Thanks for the response mate. If you can get to the event email me and you can come as my guest! You are the first person to respond on this forum!

Mick

[email protected]


----------



## marc (Jul 16, 2007)

I have a response too.....Welcome to the Forum matey 

Wheres the event? Tom baxter trains at our place, good luck Tom


----------



## Prideandglory (Mar 21, 2008)

The venue for the event is:

The Civil Service Club

Dane Road

Catterick Garrison

DL9 4AA

(Near Tesco)

Regards

Mick

Pride & Glory


----------



## marc (Jul 16, 2007)

I think thats about 3 hours away from me 

When is it?
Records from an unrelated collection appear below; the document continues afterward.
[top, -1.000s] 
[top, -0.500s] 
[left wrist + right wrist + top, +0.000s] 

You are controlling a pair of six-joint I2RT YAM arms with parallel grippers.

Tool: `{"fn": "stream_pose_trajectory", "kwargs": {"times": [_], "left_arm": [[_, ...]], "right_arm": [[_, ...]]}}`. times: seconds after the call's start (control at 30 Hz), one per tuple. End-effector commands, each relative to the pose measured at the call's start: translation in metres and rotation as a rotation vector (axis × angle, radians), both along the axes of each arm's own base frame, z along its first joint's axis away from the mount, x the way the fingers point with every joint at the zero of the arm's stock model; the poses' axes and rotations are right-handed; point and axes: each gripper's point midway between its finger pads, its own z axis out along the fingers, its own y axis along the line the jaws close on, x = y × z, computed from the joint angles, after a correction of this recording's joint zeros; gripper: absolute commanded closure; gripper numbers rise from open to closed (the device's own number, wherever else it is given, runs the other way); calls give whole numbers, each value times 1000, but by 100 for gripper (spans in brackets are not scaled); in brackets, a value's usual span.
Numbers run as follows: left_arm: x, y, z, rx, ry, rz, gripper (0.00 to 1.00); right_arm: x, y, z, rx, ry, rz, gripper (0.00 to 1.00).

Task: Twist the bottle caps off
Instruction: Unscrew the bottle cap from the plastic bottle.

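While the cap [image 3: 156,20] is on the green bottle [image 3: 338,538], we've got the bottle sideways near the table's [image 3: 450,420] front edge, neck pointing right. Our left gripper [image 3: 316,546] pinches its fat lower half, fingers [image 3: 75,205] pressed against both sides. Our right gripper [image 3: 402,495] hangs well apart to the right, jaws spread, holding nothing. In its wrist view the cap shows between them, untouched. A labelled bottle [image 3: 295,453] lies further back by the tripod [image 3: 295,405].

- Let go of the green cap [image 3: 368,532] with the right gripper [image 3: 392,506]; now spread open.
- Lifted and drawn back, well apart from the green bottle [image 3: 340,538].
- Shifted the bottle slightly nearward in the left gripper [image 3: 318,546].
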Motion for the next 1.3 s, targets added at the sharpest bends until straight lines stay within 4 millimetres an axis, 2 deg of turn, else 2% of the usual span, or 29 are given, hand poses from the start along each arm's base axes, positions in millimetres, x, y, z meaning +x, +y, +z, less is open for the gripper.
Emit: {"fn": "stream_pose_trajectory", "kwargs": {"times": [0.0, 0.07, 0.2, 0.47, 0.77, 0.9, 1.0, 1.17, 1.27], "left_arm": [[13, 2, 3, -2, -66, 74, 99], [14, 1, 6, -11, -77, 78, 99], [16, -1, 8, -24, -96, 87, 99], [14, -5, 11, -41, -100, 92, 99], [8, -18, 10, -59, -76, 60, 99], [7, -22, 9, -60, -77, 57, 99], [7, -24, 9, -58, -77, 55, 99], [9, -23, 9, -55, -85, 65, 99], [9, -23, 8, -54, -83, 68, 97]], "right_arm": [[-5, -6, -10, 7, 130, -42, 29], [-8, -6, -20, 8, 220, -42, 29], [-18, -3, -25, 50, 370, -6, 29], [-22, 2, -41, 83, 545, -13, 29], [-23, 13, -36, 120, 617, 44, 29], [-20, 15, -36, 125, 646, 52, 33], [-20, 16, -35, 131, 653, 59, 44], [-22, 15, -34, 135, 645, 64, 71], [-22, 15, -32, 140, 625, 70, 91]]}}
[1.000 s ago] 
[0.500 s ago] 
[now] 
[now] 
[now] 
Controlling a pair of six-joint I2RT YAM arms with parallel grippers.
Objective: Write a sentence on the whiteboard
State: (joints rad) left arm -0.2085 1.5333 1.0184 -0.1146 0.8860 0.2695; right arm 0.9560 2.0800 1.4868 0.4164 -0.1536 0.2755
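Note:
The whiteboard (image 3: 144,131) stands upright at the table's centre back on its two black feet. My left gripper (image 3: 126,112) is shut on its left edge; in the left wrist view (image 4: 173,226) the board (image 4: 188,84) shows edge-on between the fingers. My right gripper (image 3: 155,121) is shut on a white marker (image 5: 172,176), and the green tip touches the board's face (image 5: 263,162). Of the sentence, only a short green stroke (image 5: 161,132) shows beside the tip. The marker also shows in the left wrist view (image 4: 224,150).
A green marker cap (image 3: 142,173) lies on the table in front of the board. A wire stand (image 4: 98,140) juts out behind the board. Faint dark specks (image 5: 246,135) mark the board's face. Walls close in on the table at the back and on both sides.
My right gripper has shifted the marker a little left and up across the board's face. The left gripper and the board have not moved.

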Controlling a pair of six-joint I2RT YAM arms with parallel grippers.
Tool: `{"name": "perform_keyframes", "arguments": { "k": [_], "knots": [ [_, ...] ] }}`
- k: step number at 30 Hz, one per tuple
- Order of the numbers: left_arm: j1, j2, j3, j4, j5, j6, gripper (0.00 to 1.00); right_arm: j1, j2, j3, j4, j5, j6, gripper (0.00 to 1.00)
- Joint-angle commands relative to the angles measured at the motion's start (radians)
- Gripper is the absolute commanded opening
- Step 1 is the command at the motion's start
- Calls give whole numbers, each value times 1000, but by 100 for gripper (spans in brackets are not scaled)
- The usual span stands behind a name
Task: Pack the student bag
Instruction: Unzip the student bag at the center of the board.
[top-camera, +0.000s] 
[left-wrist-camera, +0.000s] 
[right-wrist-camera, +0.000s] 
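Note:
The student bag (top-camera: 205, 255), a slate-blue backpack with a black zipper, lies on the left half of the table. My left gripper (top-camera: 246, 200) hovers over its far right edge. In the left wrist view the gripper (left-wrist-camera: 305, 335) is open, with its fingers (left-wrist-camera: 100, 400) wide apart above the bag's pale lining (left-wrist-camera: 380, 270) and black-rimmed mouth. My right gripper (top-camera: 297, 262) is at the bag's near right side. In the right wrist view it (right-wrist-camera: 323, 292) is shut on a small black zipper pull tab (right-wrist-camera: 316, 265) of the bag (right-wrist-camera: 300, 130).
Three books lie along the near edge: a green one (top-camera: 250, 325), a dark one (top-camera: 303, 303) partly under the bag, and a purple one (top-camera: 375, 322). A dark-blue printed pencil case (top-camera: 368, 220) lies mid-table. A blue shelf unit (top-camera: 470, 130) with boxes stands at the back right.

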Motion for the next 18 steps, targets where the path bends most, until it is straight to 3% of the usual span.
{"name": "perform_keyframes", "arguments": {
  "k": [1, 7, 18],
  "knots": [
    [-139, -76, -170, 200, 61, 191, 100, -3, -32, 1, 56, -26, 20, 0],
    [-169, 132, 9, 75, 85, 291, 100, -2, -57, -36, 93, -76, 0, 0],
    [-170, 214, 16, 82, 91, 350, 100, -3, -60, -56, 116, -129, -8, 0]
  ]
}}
Put the results up if you can, cheers

marc


----------



## Prideandglory (Mar 21, 2008)

The event is this weekend mate. I will post the results as soon as I get back home from the event. I am sure that it will be an excellent event with loads of high impact action!

Mick:fight:


----------



## bonecrusher (Aug 28, 2007)

have we any results from this event


----------



## Prideandglory (Mar 21, 2008)

Sandy Geddes (2 Para) v Krystof Serafin (Warsaw MMA Club - Poland)

*Sandy Geddes Rnd 2 G n P*

Tom Baxter (Next Generation / Kabon) v Marcin Polczyk (Warsaw MMA Club - Poland)

*Marcin Polczyk G n P Rnd 2*

Semi-Pro

Matty Wall (Furness Fight Factory) v Wes Nunns

*Matty Wall*

Hamish Herbert (Dundee Shoot Fighters) v Mike Wutton

*Mike Wutton Unanimous Dec After 2 Rounds*

Amateur

Billy Glossop (Caged Steel) v Stephan Debanuski (Ind)

*
Billy Glossop*

Brett Nokes (Shotai Kai) v Ben Fahey (GBH Kickboxing)

*Brett Nokes*

Pete Menga (Atherton Submission) v Keiron Keigher (Ind)

Pete Menga

Kickboxing

Matty Inman (Sorthanikul) v Shaun Lomax - Pro A Class

*Lomax (Result under investigation)*

Mick Terrel v Graeme Magee - Semi-Pro C Class

*Terrel*

Mike Crisp v Ben Fahey - Semi-Pro C Class

*Fahey*

Craig Turner v Steve Patchett - Amateur

*Turner*


----------



## marc (Jul 16, 2007)

Pah..bad news for Tom, do you know if there are any clips/vids of the fight?


----------



## Prideandglory (Mar 21, 2008)

I have the fights on camera and will be sending all the fighters their fight on DVD as soon as I can sort them mate. If you want a copy of any fights send me an email mate with an address etc and I will send you one across.

Regards

Mick

[email protected]


----------



## marc (Jul 16, 2007)

Cheers mick


----------